Problem —
Retype the opening lines of the listing below, ending with the line that contains "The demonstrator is", and leave out any pictures.

Dataset extract —
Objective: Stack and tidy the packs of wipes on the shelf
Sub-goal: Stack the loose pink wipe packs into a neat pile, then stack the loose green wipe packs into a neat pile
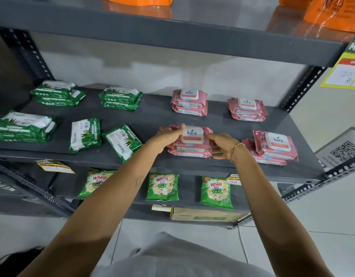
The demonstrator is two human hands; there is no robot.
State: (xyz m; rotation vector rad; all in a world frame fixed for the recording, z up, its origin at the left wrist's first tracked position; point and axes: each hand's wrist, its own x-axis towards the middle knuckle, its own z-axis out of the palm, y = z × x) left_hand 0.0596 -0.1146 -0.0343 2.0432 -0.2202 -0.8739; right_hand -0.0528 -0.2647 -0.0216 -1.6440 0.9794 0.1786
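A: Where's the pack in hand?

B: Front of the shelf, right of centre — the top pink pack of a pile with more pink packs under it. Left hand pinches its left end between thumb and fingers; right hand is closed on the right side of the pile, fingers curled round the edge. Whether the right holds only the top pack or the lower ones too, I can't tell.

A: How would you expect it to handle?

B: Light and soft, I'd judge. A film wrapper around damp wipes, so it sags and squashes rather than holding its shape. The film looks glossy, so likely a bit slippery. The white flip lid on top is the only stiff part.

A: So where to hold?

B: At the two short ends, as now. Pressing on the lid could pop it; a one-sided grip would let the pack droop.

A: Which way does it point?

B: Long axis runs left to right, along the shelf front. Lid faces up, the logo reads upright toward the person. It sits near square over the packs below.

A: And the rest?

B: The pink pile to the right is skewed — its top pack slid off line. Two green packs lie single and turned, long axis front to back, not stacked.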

Answer for this exercise —
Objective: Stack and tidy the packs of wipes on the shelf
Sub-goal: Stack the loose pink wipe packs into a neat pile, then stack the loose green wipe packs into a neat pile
The demonstrator is two human hands; there is no robot.

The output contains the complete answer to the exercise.